He didn’t know any African theologians even though he was an African Christian. How ironic. I watched him talk about DA Carson, John Piper, Timothy Keller and many other Western theologians. But no African theologians.
“Do you know any African theologian?” I asked. And added, “Have you ever read a book by an African Christian?” I shouldn’t have asked the second question.
“I don’t read books by African Christians. They’re a sick combination of poor writing and horrible publishing,” he argued. “The problem with Christian authors in Africa is they take the reader for granted.”
It was hard to argue against that. After sipping his soda, he continued, “Just because you’re writing Christian stuff doesn’t mean I’m obligated to read it. Your book should be at least comparable to this.” He showed me a book by Joyce Meyer.
I agreed but I had another question. “Do you think you can learn something from an African theologian that you can’t from Western theologians?” He thought the question was stupid and laughed. But I meant what I said; I did not flinch.
“Have you not read Ephesians 4? Paul makes it clear that we should not worry about that stuff. Listen to this.” He took out his phone and opened a Bible app, “We have one Lord, one faith, one baptism, one God and Father of all, who is over all and through all and in all.”
I wish my friend had read the whole chapter. He would have seen the importance of contextualization. African culture may influence the Christian faith inconspicuously. Sadly, most Western theologians are oblivious to this. Hence, the need for African Christians to read African theologians.
Here are some five reasons you should read African theologians.
1. Christianity is not a white man’s religion
There’s an unspoken belief that Western theologians are better than Latin American, Asian or African theologians. They are extensively published and well-read across the world. Hence, Western theologians are considered chief custodians of the Christian faith. Thus, reducing Christianity to a white man’s religion.

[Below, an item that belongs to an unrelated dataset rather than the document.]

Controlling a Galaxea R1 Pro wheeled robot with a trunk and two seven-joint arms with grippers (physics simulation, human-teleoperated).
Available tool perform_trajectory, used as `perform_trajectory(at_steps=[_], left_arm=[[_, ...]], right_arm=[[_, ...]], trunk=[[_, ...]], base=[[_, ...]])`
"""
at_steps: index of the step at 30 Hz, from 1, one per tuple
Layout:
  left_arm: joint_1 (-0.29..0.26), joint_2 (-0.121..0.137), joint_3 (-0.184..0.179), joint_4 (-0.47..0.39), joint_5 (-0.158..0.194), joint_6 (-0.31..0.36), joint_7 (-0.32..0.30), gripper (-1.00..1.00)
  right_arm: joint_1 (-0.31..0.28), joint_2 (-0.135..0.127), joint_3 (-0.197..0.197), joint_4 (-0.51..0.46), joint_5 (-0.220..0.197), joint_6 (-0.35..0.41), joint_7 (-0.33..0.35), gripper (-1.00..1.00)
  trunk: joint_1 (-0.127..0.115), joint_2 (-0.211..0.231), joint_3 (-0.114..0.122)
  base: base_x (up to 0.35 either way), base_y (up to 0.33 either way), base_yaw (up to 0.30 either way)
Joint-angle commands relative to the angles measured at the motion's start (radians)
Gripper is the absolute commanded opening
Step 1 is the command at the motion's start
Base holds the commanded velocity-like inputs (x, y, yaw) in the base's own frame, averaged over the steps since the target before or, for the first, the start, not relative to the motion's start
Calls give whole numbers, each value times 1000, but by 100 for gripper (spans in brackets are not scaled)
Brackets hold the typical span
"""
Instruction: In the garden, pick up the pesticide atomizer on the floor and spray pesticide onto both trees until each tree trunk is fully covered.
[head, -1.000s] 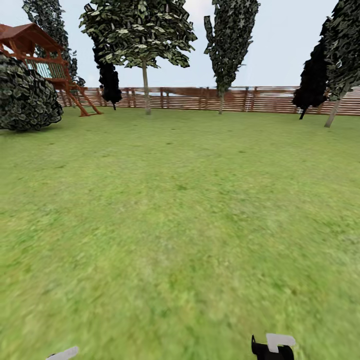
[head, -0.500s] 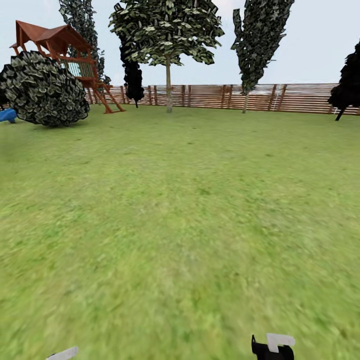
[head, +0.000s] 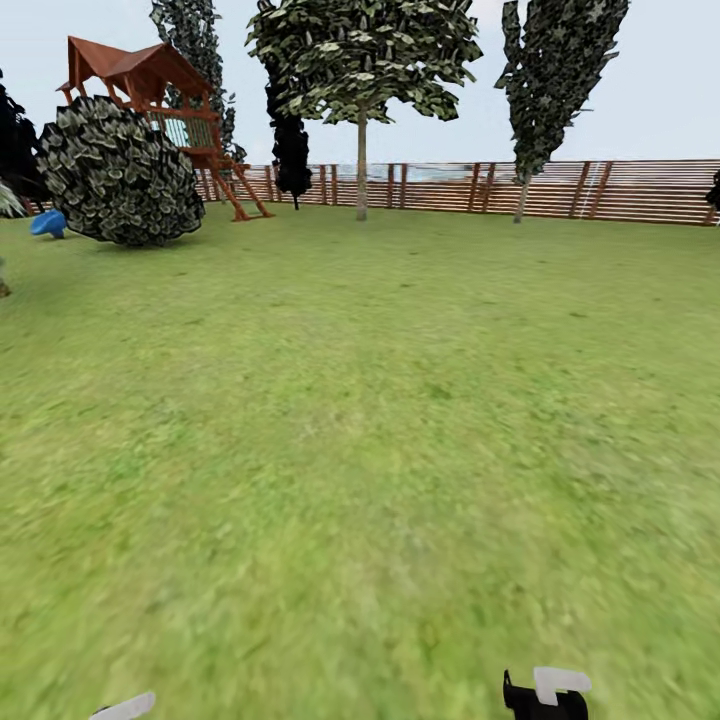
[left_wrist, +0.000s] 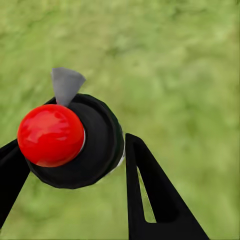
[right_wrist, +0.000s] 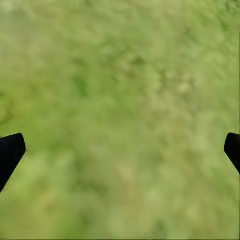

The Ethiopian eunuch was the first non-Jewish Christian. History suggests that the sons of Simon of Cyrene might have contributed to the spread of Christianity into Alexandria, Egypt. Through this community came several of the prominent church fathers; Augustine, Origen, and Athanasius.
Above all, the canonicity of New Testament was first approved in Africa at the Synod of Hippo. When you read your New Testament, you need to remember God used Africans as custodians of his Word. African theologians helped in studying, practicing and teaching God’s Word.
2. Western theologians may not teach you cultural navigation
Christians in Africa are Christians who are African. However, our Africanness is often reduced as demonic in Western Christian thought. For example, many churches in Africa do not play maracas, drums, horns or thumb pianos. Because these instruments are played at traditional ceremonies.
African theologians understand better the cultural dynamics through personal experience. Can a Western theologian answer a question on whether lobola is biblical? What about on women returning to their birth families after they give birth to their first child? Or on attending a funeral of an unbeliever?
3. African theologians went through what you’re going through
African Christians have questions about AIDS, institutional corruption, tribalism, miracles and infectious diseases. They’re looking for practical answers not theoretical. Such questions are best answered by people who have experienced these things.
On several occasions, Paul reminded believers across Asia that the suffering he went through was for him to be able to minister to them better. Many African theologians know the pain of losing a loved one to AIDS, Ebola or Cholera. For example, Emmanuel Katongole lost relatives in the Rwandan genocide.
4. African Christians are affected by African Traditional worldviews
A worldview is a lens that you use to view the world. It creates a framework that you use to understand the world around you. Worldviews are a product of past experiences, background, and media. African worldviews are unique in that they dissolve the dividing line between the spiritual and the physical realm.
Until recently, when I sinned before God, I asked for forgiveness and prayed against evil spirits. If I lied, I would pray against the spirit of lying. In African Traditional worldviews, evil spirits are responsible for sin, the sinner is a mere victim. I learned I was wrong from an African theologian, Yusuf Turaki.
5. African Christians can understand the Bible too
Western Christian organization such as The Gospel Coalition have branches devoted to fighting theological famines in Africa. With such an attitude, one is made to believe Africans are daft and unable to read and understand the Bible on their own. Hence, they need a white savior to donate theological books to them.
Recently, the Africa Study Bible was launched. In 2010, the Africa Bible Commentary was published with commentaries written by 70 African theologians. Importantly, in the last two decades, several seminaries and Christian universities have been opened across Africa. Hence, Africans are making great contributions to evangelical scholarship.
A Final Warning
When I discovered that Africans can write sound theological works, I got excited. I began to see some cultural practices I thought were unbiblical in a new light. My excitement led me to look for the redemptive value of every cultural tradition. I began justifying practices that didn’t glorify God.
Byang Kato offered a great advice regarding that:
It is God’s will that Africans, on accepting Christ as their Savior, become Christian Africans. Africans who become Christians should therefore remain Africans wherever their culture does not conflict with the Bible. It is the Bible that must judge the culture. Where a conflict results, the cultural element must give way.